カラーユニバーサルデザインガイド 色覚の仕組みについて紹介します
カラーユニバーサルデザイン(CUD)ガイド
色覚の仕組み
トイレに入ろうとして、こんなマークを見つけたら、右と左どちらに入りますか? 女性は左へ、男性は右へ…と、とっさのことなので、間違えて入ってしまう人も多いのではないでしょうか。 このように私たちは、日常生活の情報を無意識のうちに色に頼って判断しています。しかし、ある人の色の見え方と別の人の色の見え方は同じではないのです。色を使って情報伝達する場合には、さまざまな人たちへの配慮が必要になります。
色のバリア
より多くの人が快適に暮らせる社会づくりのために「バリアフリー」や「ユニバーサルデザイン」が重要なキーワードとして定着してきました。 そのおかげで、障がい者やお年寄り、妊婦、外国人、子どもなどがこれまで感じていた不便なことが、少しずつ解消されてきています。 しかし、そうした中で「色」のために不都合を感じている人たちのことは、見過ごされがちでした。「色盲」「色弱」「色覚障がい者」などと呼ばれてきた人たちです。 色の見え方が異なることへの理解を深め、できるだけ多くの人に正確な情報を伝える「カラーユニバーサルデザイン」で色のバリアをなくしましょう。
色覚の仕組み
光が物体を照らし、そこから反射した光を目で受けることで、私たちは物を見ています。物によって反射する光の波長は異なり、それがその物の色の違いになります。 人間の目の網膜には、暗いときだけ働く桿体と明るいところだけで働く錐体の、2種類の視細胞があります。 明るいところで働く錐体には、赤・緑・青の3種類あり、それぞれが異なる波長の光を感じる役割を担っています。そしてその錐体が受けた刺激が大脳に伝わり、色を認識するのです。
色覚の違いと呼称
光を感じる錐体は、血液型のように生まれつきタイプが決まっています。
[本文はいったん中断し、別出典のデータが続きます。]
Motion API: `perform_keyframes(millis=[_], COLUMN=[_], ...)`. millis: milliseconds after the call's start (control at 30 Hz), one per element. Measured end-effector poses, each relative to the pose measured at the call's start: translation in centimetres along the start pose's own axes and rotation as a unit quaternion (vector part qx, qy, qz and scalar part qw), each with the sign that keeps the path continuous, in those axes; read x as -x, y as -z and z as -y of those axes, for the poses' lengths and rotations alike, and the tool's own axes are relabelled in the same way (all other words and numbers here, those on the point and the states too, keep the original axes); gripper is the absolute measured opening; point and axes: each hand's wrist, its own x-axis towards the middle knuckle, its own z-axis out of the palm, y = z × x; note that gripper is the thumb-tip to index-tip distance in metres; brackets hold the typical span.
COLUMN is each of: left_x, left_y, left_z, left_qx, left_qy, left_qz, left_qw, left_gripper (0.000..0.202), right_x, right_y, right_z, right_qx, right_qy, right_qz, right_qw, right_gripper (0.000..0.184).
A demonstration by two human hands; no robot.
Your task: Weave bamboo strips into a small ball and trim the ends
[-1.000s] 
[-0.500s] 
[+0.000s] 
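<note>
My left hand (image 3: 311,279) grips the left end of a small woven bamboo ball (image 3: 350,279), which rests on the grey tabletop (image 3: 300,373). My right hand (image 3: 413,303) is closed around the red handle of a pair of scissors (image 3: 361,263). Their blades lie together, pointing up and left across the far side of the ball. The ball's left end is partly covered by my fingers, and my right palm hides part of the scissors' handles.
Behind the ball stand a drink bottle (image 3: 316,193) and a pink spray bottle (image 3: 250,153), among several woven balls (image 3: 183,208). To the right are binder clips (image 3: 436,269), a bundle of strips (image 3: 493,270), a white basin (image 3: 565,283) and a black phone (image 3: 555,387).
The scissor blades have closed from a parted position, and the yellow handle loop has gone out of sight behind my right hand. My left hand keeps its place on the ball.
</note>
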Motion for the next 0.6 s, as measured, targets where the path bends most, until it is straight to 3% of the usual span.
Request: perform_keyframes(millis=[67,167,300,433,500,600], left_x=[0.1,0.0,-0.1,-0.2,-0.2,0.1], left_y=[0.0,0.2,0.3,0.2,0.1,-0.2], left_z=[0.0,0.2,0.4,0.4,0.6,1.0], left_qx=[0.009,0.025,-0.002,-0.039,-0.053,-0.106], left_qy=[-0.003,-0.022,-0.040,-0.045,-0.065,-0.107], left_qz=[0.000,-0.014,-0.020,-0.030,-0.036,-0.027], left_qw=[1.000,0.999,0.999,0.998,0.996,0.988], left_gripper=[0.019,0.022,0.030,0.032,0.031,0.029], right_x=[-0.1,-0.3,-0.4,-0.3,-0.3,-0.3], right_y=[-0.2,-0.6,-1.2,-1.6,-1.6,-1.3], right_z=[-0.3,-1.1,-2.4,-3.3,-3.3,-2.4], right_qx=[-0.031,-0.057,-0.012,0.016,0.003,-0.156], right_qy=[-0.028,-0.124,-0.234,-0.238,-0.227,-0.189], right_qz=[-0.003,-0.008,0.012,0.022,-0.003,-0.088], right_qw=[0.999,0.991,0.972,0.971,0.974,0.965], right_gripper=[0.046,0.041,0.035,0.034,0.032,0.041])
一番多いのが赤緑青の3種類の錐体を持つタイプ(C型)で、日本人男性の約95 %,女性の99 %以上を占めます(下図参照)。 次に多いのが緑の錐体が無かったり感じる波長が赤に似通ったタイプ(D型)、その次が赤の錐体が無かったり感じる波長が緑に似通ったタイプ(P型)です。C・D・P型の3タイプで、ほとんどを占めます(その他にT型とA型が知られています)。 このガイドでは、人数が多いC型を「一般色覚者」と呼び、C型以外の色覚の持ち主を(C型を基準とすれば色認識に弱い点があることから)「色弱者」と呼びます。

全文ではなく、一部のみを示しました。